Now
a days lot of TP discussion is going with reference to Bright line test. The
concept of the same is new to the tax world and hence in this respect few
briefings given below.
The Concept:
Routine
or day-to-day marketing or sale promotion expenses even, when excessive and
exorbitant, would not amount per se to ―brand building‖ expenses. It would be
incorrect to treat advertisement as equivalent or synonymous with ―brand
building‖ for the latter in commercial sense refers to several facets and
components.
Any excess expenditure beyond the bright line should be
regarded as a separate international transaction of brand building. Such a
broad-brush universal approach is unwarranted and would amount to judicial
legislation.
There is nothing in the Act or the Rules to hold that it
is obligatory that the AMP expenses must and necessarily should be subjected to
bright line test and the non-routine AMP expenses as a separate transaction to
be computed in the manner as stipulated.
Delhi
High Court Judgement.
TBM represented the recent path breaking decision
rendered by the Delhi High Court (“DHC”), in the case of Sony Ericsson Mobile
Communication India Pvt. Ltd. v CIT and a batch of 17 connected appeals and
cross-appeals, dealing with Transfer Pricing dispute related to marketing
intangible.
DHC ruled that advertising,
marketing and promotion expenses (“AMP”) spend in India in relation to a
foreign brand constituted an international transaction.
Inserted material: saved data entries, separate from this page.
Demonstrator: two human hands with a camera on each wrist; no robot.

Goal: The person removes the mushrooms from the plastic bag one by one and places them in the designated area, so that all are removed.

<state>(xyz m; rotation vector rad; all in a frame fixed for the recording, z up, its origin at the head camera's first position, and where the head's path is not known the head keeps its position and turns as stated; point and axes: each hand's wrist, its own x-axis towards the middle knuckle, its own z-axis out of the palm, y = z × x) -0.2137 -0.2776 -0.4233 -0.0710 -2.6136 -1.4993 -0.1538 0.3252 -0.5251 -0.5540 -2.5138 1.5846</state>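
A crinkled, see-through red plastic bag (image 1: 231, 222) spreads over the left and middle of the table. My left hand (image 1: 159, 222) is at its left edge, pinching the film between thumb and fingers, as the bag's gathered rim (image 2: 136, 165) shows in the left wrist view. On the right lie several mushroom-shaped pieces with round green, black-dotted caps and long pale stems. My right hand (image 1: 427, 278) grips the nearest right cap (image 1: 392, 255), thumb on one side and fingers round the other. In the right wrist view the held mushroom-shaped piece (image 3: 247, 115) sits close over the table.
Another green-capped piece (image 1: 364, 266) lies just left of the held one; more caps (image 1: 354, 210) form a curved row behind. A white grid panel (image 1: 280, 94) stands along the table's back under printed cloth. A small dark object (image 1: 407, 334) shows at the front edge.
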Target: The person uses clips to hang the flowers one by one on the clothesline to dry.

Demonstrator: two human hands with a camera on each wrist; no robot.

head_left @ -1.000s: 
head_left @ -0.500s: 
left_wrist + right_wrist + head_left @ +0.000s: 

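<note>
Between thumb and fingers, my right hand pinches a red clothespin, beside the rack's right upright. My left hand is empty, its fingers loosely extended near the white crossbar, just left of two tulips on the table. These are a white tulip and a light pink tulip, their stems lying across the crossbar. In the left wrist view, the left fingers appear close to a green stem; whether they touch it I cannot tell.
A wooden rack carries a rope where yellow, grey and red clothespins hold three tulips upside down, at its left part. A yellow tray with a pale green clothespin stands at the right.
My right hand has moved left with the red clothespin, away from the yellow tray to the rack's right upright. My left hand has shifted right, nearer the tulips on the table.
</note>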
DHC laid down important
transfer pricing principles, namely, (a) ‘Bright Line Test’ applied by the
Revenue has no statutory mandate, and the contention of the Revenue that any
excess expenditure beyond the bright line should be regarded as separate
international transactions is unwarranted; (b) clubbing of closely linked
transactions is permissible; (c) benchmarking of a bundle of transactions
applying entity wide transactional net margin method (“TNMM”) is permissible;
(d) once the Revenue accepts the TNMM as the most appropriate method, then it
would be inappropriate for the Revenue to treat a particular expenditure like
AMP as a separate international transaction; and (e) compensation for AMP
expenses could also be benchmarked under resale price method (“RPM”) or cost
plus method. The Court concluded that when TNMM and RPM methods adopted and
applied show that the net / gross profit margins are adequate, no further
Transfer Pricing adjustment on account of AMP expenses would be warranted.
TBM View
It is a welcome and
significant judgment in the arena of transfer pricing. The maiden ruling lays
down the broad parameters to be applied in case of AMP spend adjustments which
would serve as a guiding principle to the transfer pricing officers.